Multi-Part Entry Posting · Now we’re discussing the issue of how to post multi-part entries (including graphics or other binary objects).
Two use-cases: First, an ongoing post with a couple of flower pictures, each in large and small versions. Second, a cellphone with a camera: take a snap, write a caption, post to blog.
There seem to be the following proposed solutions in play:
Do nothing, post non-top-level resources top a different URI. Apparently Six Apart does this now.
The <html:object>
proposal; borrow the
semantics of HTML’s object element.
The “DontSyndicate” proposal, put your non-textual object in
an <atom:entry>
but add an attribute saying “Don’t put this
in the top-level feed or syndicate it.”
The <atom:resource>
proposal, like the
previous one only use an element other than entry (might have a very similar
content model).
The MIME-type proposal; package all the pieces up in a
mime/multipart
message (binary OK).
A crucial decision point seems to be whether you try to package up multiple pieces in one message, or not.

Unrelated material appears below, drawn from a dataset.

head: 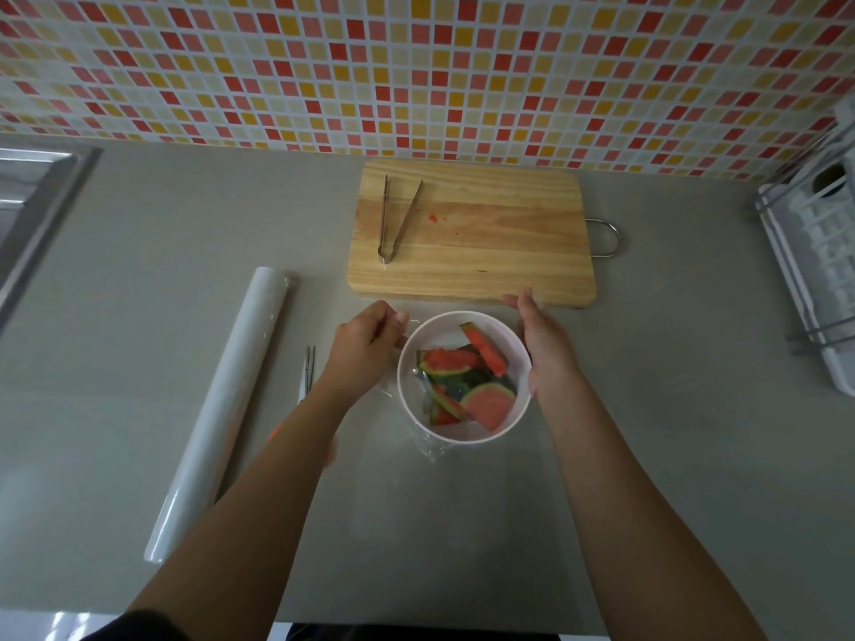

MNot suggested that for posting non-top-level binary components
(pictures etc.) we don’t need Atom at all, just use HTTP Post and get back
where it
landed in Content-location
.
Now the idea has come up of just using a small subset of WebDAV. While WebDAV is a great big thick complicated spec, it is claimed that the lower levels of the protocol are really minimal and easy to understand.
So, Kevin Marks and John Panzer are advocates for the naked-HTTP
plus
WebDAV approach; Steve Jenson for the <atom:resource>
.
We seem to have killed #2, #3, and #5 from the list above.
Other Issues · Heh, Dave Orchard got remotely tasked to write up a proposal for getting extensibility points right, with MustUnderstand and MustIgnore and so on.
Computers · Looking around the table, I see 11 Macintoshes and 3 other computers, including Robert Sayre’s drop-dead-cool little Vaio with integral camera and so on.
Compound Feeds ·
Use-case raised by PubSub, but has lots of applications: he wants to
publish a feed containing entries from lots of different feeds, so how do we
cram the provenance information into the individual entry elements?
Most popular suggestion seems to be a subelement of
<atom:entry>
called <provenance>
or something
that replicates arbitrary feed-level elements.
It turns out that this is a hard problem with icky corner cases and lots of tricky bits. This group doesn’t have a solution at hand; PubSub is going to charge ahead try to figure it out, and we’ll see what we all learn.